- _Collected data_:
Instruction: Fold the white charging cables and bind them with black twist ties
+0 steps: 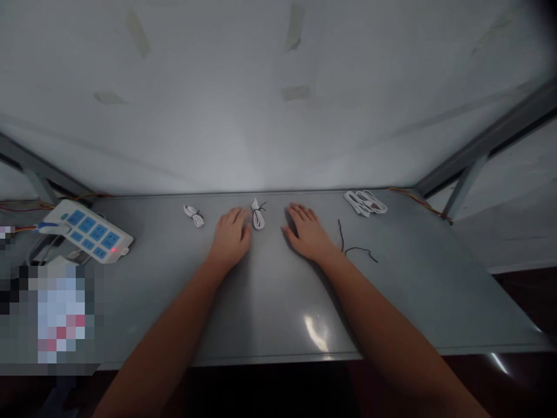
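My left hand rests palm down on the grey table, fingers stretched out and holding nothing. Just right of its fingertips lies a coiled white cable bound with a black tie. A second tied white cable lies to the left of that hand. My right hand is also flat on the table, its fingers extended and nothing in them. To its right are loose black twist ties. Farther back on the right sits a looser white cable bundle with no tie visible on it.
A white power strip with blue sockets and a lit red light lies at the left, a plug at its end. Blurred-out items cover the lower left. A pale wall with tape pieces stands behind the table; metal frame bars flank both sides.
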`<state>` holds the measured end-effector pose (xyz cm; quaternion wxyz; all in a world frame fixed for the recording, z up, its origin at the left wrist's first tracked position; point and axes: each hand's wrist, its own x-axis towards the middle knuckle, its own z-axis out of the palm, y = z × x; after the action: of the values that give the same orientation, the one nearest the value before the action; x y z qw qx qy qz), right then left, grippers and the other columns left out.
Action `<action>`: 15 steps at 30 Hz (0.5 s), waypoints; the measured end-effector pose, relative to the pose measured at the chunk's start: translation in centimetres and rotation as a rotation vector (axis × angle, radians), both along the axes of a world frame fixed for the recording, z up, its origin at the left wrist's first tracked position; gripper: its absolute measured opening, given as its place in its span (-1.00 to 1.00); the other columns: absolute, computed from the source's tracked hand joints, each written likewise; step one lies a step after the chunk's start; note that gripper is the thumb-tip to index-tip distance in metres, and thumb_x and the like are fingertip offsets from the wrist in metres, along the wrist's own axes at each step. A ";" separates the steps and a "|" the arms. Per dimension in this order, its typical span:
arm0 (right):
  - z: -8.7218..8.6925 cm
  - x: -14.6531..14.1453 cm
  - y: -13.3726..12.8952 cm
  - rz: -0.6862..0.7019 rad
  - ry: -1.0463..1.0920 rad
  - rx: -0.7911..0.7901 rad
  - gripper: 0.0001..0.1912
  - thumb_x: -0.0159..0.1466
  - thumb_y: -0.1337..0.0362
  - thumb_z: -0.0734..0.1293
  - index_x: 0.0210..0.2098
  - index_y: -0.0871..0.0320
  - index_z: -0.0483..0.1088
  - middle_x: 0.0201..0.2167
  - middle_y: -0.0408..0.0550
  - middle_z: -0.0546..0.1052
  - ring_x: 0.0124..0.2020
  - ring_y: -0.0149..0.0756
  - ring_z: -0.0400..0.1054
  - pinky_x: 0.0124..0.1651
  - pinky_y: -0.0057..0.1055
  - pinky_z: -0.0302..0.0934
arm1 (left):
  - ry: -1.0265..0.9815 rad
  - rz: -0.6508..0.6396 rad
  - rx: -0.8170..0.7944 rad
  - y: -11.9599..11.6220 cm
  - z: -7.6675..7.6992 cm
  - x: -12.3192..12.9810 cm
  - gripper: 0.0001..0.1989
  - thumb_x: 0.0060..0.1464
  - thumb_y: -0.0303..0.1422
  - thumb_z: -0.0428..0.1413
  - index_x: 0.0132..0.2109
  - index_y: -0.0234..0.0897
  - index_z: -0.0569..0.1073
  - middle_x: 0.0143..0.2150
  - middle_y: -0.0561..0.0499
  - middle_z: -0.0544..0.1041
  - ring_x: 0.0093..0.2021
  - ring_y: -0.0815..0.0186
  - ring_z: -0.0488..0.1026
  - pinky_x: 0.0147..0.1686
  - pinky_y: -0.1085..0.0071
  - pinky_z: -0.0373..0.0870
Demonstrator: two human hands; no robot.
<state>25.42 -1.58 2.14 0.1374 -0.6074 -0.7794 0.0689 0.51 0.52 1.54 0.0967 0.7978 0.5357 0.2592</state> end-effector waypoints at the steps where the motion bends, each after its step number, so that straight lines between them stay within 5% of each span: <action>1: -0.1 -0.1 0.0 -0.004 -0.008 -0.010 -0.31 0.45 0.08 0.13 0.44 0.37 0.15 0.50 0.20 0.15 0.52 0.10 -0.02 0.53 0.02 -0.19 | -0.008 0.012 0.000 0.2 0.0 -0.1 -0.52 0.34 -0.31 -0.05 0.32 -0.36 0.37 0.36 -0.34 0.38 0.39 -0.07 0.27 0.40 -0.10 0.11; 7: -0.3 -0.1 0.2 -0.029 -0.023 -0.032 -0.29 0.44 0.03 0.16 0.44 0.33 0.17 0.51 0.20 0.13 0.52 0.11 -0.03 0.53 0.05 -0.18 | 0.060 -0.187 -0.102 0.3 0.5 1.0 -0.41 0.38 -0.14 -0.03 0.44 -0.26 0.22 0.49 -0.27 0.22 0.49 -0.02 0.14 0.45 -0.10 0.00; 15: -0.1 -0.3 0.1 -0.037 -0.036 -0.029 -0.29 0.44 0.01 0.16 0.44 0.32 0.18 0.51 0.19 0.12 0.52 0.10 -0.05 0.53 0.04 -0.21 | 0.076 -0.218 -0.120 -0.7 0.9 0.9 -0.38 0.36 -0.17 -0.01 0.45 -0.32 0.20 0.46 -0.28 0.28 0.47 -0.01 0.18 0.45 -0.08 0.02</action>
<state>25.12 -1.47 2.04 0.1156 -0.6248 -0.7693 0.0668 1.45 -0.16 2.40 0.1516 0.8534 0.4636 0.1839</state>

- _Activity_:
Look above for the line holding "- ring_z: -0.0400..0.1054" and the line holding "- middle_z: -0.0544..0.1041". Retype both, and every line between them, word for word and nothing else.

- _Completed exercise_:
  - ring_z: -0.0400..0.1054
  - pinky_x: 0.0124..0.1651
  - pinky_y: -0.0057..0.1055
  - pinky_z: -0.0302..0.0934
arm1 (left):
  - ry: -1.0265..0.9815 rad
  - rz: -0.6508..0.6396 rad
  - rx: -0.8170..0.7944 rad
  - y: -11.9599..11.6220 cm
  - z: -7.6675..7.6992 cm
  - x: -12.3192..12.9810 cm
  - gripper: 0.0001..0.1989
  - thumb_x: 0.0060..0.1464
  - thumb_y: -0.0303..0.1422
  - thumb_z: -0.0428..0.1413
  - index_x: 0.0132..0.2109
  - index_y: -0.0234..0.0897
  - index_z: -0.0569..0.1073
  - middle_x: 0.0143..0.2150
  - middle_y: -0.0561..0.0499
  - middle_z: -0.0544..0.1041

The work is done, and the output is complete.